» **How to complete this task**
Using the entries below, write out the line with "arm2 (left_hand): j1", the line with "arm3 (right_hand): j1", and every line in between, exactly as each is written.

» **Exercise data**
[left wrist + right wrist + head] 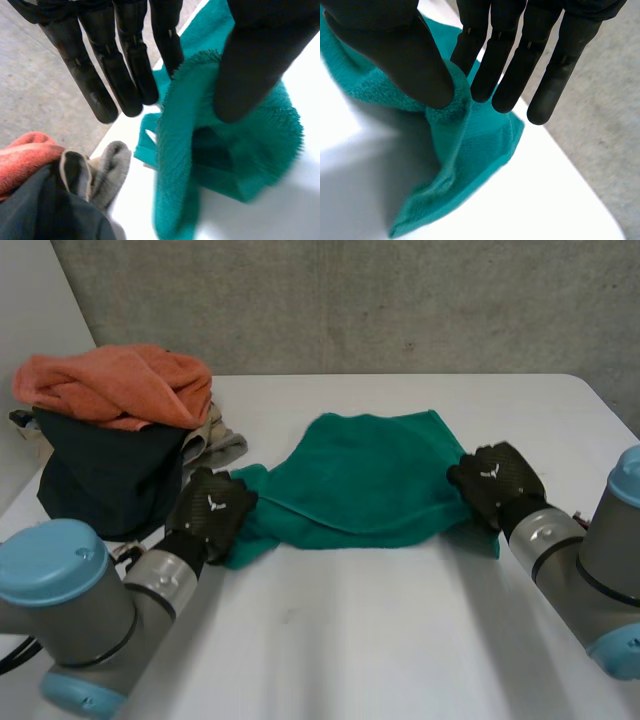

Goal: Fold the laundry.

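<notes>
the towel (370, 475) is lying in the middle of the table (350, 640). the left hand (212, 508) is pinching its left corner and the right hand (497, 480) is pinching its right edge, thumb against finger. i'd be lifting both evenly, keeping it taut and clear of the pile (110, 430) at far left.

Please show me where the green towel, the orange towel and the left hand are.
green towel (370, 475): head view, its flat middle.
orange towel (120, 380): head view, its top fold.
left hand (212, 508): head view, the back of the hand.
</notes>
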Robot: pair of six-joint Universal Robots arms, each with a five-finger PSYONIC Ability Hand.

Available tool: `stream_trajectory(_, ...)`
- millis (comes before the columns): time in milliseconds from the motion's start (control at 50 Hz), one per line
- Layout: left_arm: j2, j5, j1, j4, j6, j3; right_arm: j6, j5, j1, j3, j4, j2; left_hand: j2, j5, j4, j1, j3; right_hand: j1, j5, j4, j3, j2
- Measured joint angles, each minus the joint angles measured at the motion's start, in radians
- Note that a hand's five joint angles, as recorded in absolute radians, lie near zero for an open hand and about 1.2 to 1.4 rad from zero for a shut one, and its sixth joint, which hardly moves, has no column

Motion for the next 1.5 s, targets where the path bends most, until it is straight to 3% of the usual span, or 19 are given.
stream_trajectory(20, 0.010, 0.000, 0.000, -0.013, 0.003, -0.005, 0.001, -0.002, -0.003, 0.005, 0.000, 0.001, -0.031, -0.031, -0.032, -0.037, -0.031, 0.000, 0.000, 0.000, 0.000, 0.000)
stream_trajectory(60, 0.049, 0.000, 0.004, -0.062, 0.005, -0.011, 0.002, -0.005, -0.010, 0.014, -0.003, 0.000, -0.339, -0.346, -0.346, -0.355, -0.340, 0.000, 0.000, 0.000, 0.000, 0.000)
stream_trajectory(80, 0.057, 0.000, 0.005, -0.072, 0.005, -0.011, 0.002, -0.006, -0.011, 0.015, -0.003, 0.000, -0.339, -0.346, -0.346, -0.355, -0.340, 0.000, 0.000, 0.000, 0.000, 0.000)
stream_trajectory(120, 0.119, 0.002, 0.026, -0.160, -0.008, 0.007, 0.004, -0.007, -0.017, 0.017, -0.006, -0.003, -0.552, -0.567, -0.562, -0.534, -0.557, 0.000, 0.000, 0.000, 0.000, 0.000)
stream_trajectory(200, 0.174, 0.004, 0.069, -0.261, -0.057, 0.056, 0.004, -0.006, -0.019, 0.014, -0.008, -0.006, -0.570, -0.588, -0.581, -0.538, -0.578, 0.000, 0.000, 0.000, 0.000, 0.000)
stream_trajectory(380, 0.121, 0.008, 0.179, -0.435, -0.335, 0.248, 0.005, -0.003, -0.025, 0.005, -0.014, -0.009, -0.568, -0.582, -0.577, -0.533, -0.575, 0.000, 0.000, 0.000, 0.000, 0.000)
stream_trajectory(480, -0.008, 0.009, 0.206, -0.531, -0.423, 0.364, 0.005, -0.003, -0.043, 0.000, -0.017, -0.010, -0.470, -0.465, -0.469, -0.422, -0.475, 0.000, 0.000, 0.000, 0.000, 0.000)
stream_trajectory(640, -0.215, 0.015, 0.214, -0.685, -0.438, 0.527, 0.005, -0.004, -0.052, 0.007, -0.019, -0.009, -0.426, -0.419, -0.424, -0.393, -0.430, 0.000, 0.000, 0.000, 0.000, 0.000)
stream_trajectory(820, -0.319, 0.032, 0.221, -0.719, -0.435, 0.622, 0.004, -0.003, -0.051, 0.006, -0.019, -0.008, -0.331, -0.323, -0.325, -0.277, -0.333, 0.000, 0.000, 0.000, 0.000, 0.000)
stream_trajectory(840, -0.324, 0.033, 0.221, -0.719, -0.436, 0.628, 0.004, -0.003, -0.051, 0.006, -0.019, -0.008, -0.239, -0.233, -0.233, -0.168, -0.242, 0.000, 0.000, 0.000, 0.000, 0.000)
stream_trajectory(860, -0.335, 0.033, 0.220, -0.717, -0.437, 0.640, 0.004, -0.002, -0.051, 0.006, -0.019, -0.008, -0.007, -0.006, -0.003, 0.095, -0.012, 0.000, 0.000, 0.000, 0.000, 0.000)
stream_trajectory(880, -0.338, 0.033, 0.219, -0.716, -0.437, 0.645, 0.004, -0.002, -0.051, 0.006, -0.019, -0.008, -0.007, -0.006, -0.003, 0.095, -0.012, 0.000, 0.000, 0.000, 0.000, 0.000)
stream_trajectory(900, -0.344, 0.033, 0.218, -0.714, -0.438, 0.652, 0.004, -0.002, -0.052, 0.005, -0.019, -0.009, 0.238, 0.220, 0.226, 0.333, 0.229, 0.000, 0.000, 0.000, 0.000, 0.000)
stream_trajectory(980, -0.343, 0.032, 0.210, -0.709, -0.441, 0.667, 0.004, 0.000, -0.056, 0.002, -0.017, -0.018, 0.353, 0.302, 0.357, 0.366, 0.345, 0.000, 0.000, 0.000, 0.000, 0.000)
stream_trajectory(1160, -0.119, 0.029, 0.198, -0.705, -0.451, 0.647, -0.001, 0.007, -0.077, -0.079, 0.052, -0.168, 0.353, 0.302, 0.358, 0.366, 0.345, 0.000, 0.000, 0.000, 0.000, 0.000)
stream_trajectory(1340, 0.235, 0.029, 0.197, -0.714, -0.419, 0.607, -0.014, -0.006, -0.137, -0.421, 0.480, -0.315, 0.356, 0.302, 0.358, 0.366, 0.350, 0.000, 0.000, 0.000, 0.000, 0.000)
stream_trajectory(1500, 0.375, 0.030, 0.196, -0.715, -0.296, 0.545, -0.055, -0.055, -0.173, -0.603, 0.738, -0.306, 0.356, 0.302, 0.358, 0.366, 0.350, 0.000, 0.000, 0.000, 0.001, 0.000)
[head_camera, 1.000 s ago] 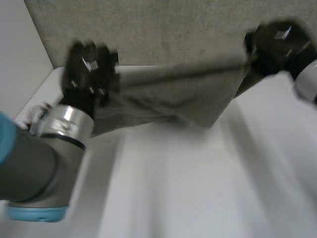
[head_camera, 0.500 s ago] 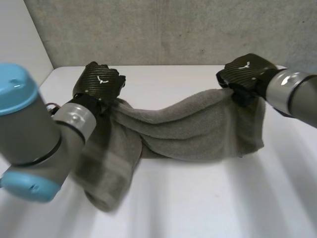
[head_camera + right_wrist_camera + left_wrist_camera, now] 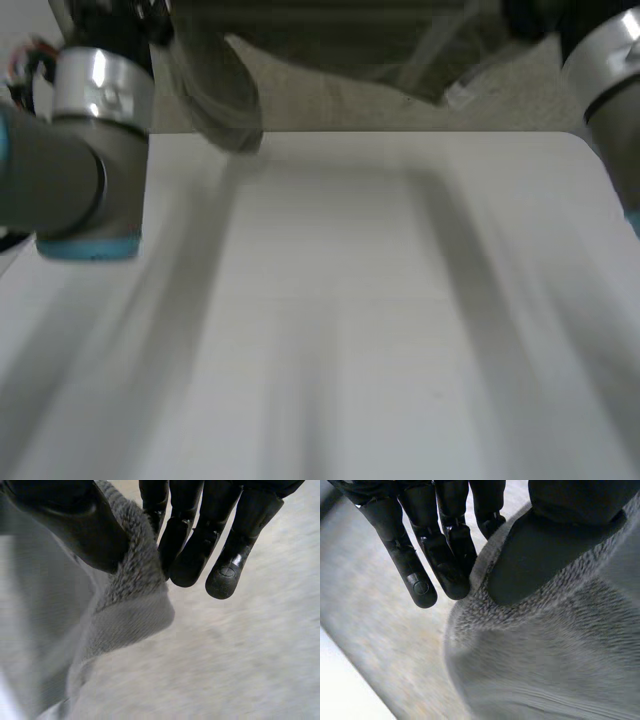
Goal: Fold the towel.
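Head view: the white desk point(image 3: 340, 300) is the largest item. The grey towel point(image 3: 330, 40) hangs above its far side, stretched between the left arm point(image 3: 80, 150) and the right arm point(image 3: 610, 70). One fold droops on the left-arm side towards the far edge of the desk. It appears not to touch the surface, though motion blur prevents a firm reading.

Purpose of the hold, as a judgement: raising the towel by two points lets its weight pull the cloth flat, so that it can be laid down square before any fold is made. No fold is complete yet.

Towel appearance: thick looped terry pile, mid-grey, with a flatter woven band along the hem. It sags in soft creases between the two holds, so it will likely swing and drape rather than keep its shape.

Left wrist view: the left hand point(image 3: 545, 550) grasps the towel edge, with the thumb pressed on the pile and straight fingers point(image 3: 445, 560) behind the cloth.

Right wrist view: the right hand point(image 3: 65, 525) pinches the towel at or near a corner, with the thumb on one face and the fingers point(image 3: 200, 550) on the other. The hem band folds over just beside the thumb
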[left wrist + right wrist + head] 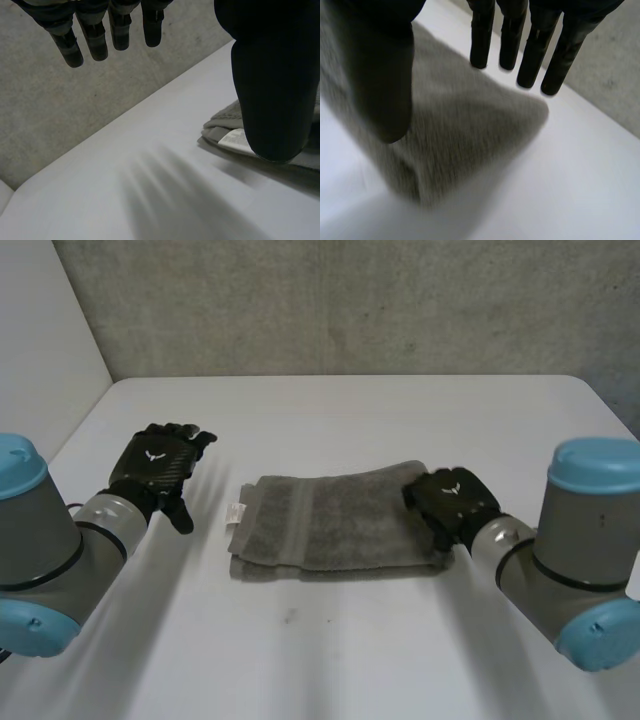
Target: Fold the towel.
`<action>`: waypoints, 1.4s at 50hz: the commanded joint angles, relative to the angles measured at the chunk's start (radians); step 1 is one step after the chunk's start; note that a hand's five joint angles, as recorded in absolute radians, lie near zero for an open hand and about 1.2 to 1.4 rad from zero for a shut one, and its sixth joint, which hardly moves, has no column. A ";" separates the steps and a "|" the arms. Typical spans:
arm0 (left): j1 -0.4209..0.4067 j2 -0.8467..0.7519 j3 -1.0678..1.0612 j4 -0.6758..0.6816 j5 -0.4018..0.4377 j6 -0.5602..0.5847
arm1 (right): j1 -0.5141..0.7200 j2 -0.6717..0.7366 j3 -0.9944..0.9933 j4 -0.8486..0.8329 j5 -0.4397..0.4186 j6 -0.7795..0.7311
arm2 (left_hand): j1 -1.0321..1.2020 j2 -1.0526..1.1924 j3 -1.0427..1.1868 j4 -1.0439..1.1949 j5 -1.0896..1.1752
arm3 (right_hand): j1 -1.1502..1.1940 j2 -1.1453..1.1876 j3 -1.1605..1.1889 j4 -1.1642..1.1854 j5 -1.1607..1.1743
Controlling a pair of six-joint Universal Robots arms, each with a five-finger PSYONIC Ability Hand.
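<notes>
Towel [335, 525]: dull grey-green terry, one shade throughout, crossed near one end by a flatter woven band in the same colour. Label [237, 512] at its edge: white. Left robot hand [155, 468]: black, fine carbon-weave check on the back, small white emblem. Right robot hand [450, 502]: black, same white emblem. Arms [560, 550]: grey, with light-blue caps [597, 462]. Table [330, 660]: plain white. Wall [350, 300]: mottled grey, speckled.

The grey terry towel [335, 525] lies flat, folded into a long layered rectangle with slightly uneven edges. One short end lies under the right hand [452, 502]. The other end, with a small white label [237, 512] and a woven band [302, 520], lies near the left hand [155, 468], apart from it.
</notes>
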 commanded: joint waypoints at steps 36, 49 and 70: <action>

» **Your solution**
arm2 (left_hand): j1 -1.0321..1.2020 j2 -1.0526..1.1924 j3 -1.0427..1.1868 j4 -1.0439..1.1949 j5 -1.0896..1.1752
arm3 (right_hand): j1 -1.1502..1.1940 j2 -1.1453..1.1876 j3 -1.1605..1.1889 j4 -1.1642..1.1854 j5 -1.1607..1.1743

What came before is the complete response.